= Beginning of Section =

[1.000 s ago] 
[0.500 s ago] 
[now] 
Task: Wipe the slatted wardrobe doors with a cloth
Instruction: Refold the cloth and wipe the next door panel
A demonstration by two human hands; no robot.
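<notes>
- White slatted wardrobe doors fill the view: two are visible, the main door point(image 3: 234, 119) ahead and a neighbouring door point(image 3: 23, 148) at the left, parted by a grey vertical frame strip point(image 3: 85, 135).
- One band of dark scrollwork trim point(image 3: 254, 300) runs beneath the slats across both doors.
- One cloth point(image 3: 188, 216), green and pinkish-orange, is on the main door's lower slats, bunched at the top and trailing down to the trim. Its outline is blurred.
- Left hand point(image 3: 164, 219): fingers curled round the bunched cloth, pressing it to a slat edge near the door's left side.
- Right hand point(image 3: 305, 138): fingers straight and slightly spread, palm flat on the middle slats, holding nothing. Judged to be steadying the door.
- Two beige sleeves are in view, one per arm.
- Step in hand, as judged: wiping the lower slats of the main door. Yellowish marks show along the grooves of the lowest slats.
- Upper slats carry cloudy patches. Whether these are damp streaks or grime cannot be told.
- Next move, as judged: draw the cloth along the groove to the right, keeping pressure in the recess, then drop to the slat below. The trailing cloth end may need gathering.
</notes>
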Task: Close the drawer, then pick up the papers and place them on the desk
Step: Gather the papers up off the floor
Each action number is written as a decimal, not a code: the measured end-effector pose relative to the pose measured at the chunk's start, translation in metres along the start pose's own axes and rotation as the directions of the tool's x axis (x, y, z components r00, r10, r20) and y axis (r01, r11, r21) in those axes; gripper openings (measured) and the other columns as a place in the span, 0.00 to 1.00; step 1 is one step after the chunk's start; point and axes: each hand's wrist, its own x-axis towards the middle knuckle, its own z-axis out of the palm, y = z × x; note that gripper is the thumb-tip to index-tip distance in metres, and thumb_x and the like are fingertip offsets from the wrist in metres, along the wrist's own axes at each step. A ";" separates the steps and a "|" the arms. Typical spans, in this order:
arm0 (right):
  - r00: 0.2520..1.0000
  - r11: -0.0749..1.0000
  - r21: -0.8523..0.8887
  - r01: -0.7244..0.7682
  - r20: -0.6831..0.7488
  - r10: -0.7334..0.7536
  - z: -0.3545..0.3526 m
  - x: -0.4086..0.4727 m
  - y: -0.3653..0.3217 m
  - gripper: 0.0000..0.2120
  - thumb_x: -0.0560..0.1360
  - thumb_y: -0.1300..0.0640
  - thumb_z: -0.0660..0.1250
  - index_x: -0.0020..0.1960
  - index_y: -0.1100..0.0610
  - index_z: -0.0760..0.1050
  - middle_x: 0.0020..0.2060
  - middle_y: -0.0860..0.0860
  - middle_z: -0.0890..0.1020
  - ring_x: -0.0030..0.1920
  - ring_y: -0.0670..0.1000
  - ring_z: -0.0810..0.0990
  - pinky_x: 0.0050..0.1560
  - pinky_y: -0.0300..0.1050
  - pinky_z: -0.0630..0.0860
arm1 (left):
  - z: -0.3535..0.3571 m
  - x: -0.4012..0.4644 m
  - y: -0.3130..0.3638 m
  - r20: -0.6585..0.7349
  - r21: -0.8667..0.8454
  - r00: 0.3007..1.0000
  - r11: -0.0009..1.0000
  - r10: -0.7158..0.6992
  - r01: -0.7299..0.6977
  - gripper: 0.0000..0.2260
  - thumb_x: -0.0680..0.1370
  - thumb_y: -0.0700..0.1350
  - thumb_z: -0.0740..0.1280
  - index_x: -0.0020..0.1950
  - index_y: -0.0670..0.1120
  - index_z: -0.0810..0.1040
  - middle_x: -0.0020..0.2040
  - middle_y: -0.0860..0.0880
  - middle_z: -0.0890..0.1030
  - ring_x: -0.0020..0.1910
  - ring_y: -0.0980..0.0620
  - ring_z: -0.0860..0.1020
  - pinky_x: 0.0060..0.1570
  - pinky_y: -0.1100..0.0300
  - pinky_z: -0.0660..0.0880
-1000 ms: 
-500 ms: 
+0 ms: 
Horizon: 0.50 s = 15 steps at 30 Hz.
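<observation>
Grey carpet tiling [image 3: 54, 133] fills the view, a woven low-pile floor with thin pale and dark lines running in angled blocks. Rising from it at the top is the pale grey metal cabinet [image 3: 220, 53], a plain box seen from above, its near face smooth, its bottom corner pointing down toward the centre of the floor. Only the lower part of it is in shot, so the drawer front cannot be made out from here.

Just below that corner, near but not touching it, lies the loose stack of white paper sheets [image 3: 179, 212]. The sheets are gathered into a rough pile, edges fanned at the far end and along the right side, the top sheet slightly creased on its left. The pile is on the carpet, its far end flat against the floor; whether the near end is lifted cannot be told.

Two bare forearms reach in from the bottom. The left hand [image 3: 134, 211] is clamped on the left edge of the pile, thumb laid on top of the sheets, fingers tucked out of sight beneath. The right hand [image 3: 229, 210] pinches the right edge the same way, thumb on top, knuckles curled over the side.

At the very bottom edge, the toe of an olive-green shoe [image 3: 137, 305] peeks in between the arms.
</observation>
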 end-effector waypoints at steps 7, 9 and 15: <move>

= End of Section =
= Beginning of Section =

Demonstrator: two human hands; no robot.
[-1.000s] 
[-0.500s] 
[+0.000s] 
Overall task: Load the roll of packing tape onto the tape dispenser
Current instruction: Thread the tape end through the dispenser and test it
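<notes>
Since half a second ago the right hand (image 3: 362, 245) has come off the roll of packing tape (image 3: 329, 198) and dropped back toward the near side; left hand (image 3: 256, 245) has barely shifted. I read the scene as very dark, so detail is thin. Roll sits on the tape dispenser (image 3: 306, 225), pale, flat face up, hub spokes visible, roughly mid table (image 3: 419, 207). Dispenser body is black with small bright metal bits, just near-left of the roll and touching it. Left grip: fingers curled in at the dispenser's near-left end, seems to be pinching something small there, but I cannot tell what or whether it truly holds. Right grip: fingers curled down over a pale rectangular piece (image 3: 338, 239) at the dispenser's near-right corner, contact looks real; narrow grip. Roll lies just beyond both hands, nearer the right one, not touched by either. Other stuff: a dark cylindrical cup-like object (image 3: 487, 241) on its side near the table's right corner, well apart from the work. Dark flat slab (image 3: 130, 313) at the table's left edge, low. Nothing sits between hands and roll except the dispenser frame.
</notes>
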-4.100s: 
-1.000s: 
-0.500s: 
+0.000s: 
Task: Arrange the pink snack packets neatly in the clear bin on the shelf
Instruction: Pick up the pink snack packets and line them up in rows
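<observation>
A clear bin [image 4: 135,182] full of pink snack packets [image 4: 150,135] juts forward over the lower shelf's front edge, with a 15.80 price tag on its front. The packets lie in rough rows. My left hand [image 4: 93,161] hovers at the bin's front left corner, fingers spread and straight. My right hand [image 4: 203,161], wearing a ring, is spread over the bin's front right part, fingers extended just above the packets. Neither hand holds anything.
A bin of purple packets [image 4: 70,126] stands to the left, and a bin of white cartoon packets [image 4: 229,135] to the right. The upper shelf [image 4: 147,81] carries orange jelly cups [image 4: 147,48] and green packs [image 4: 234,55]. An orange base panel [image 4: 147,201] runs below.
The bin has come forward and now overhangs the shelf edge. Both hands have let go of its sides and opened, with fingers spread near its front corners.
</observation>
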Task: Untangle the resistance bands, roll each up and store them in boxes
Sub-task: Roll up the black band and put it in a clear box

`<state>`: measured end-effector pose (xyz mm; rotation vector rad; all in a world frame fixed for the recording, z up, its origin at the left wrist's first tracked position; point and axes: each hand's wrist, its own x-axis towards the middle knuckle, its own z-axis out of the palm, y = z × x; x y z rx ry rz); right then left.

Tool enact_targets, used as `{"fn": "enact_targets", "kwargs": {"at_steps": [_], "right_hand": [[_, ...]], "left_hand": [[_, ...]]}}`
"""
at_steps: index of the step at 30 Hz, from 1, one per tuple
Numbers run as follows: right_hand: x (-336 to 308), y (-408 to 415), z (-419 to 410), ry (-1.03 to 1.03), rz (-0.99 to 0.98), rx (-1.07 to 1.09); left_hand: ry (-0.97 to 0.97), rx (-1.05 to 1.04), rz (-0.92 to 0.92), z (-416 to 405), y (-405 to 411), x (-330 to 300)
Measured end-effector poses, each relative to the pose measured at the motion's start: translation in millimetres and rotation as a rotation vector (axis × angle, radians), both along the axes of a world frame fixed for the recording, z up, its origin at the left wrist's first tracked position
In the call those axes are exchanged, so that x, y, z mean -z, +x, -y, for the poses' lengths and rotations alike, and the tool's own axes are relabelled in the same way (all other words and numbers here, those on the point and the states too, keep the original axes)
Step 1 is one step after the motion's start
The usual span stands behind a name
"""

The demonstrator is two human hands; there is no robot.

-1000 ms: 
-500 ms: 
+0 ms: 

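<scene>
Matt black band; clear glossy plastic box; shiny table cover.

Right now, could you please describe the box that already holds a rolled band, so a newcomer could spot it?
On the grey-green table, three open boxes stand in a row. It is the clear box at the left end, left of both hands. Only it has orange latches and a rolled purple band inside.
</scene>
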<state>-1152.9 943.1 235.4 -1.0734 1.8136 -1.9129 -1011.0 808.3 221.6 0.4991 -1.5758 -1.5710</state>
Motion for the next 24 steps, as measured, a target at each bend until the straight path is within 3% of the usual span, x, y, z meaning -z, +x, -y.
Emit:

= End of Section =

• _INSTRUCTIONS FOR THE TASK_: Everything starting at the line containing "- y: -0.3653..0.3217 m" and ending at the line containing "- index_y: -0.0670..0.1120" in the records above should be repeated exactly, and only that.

• _COMPLETED EXERCISE_:
  - y: -0.3653..0.3217 m
  - gripper: 0.0000..0.2120
  - thumb_x: -0.0560..0.1360
  - thumb_y: -0.1300..0.0640
  - thumb_z: -0.0660..0.1250
  - index_x: -0.0020..0.1960
  - index_y: -0.1100..0.0610
  - index_z: -0.0760..0.1050
  - middle_x: 0.0020..0.2060
  - middle_y: -0.0860..0.0860
  - middle_z: -0.0890..0.1020
  - ring_x: -0.0030..0.1920
  - ring_y: -0.0670..0.1000
  - ring_z: -0.0810..0.0990
  - pinky_x: 0.0050..0.1560
  - pinky_y: -0.0300..0.1050
  - pinky_z: -0.0630..0.0860
arm1 (left):
  - z: -0.3535..0.3571 m
  - x: -0.4012..0.4644 m
  - y: -0.3130..0.3638 m
  - r20: -0.6585..0.7349
  - r21: -0.8667..0.8454
  - r00: 0.3007..1.0000
  - r11: -0.0009..1.0000
  - r10: -0.7158..0.6992
  - r01: -0.7299..0.6977
  - gripper: 0.0000..0.2260
  - thumb_x: -0.0680..0.1370
  - thumb_y: -0.0700..0.1350
  - thumb_z: -0.0740..0.1280
  - index_x: -0.0020..0.1950
  - index_y: -0.0670..0.1120

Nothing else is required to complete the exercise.